Task brief: Find the word "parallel" below. Copy each line that has it.
* * *
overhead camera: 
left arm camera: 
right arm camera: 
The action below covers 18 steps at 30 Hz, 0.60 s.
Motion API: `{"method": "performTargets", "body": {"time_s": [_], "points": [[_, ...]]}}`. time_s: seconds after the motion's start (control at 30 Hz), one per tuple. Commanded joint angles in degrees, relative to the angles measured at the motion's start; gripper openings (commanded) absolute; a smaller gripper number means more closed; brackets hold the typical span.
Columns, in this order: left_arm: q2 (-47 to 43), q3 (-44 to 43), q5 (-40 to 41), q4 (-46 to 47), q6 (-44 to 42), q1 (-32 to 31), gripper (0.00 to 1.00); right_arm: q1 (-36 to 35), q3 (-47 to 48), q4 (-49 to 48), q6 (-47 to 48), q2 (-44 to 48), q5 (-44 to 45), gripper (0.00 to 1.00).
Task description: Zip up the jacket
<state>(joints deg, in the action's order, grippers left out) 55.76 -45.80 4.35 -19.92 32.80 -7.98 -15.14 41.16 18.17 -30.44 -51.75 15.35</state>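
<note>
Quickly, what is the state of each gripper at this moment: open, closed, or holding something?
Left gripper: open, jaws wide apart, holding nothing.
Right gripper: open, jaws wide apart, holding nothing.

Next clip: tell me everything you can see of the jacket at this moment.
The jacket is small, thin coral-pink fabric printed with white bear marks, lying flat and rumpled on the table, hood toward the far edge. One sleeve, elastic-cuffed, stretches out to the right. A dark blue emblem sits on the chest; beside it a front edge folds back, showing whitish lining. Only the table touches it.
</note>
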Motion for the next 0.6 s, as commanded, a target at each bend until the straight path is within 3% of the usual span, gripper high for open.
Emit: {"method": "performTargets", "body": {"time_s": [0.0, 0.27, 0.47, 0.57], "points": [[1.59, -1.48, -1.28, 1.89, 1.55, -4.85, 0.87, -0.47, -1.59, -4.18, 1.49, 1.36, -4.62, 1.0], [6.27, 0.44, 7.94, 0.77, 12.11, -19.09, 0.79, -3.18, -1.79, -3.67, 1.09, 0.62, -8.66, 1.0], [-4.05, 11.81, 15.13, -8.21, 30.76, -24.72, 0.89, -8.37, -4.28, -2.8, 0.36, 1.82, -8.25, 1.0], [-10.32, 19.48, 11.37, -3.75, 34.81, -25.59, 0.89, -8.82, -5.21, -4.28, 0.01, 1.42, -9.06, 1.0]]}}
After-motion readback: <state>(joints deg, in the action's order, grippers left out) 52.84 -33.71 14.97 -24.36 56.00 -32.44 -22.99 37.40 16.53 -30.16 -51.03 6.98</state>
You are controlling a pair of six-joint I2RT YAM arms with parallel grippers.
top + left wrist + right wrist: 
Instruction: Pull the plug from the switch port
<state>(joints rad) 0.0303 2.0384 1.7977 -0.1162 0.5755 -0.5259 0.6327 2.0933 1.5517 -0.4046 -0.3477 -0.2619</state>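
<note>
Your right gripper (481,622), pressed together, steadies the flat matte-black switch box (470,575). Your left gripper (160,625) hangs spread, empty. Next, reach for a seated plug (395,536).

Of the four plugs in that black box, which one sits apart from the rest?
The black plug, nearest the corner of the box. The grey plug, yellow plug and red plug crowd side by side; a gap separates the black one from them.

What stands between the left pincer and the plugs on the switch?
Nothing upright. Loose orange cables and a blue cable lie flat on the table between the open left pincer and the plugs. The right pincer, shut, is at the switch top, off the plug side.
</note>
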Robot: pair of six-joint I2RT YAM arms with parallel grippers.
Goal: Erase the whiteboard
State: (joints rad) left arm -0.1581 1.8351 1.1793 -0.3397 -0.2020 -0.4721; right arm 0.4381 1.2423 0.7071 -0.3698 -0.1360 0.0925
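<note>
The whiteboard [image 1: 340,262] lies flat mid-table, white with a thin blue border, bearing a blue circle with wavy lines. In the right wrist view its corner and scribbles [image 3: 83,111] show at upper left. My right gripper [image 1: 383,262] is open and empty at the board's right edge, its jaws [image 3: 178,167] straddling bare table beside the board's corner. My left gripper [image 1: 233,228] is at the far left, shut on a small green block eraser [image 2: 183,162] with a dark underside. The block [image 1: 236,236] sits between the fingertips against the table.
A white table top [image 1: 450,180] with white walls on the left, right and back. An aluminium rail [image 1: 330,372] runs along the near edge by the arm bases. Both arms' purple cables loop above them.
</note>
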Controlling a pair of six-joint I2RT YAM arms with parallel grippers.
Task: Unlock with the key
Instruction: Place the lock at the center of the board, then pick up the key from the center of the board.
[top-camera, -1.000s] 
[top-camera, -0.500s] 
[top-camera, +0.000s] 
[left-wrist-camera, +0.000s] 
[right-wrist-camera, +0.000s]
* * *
Completed task:
You are controlling a pair of six-joint I2RT YAM arms with parallel grippers.
Robot: pair of six-joint I2RT YAM arms with parallel grippers.
Controlling a pair of six-joint I2RT YAM arms with parallel grippers.

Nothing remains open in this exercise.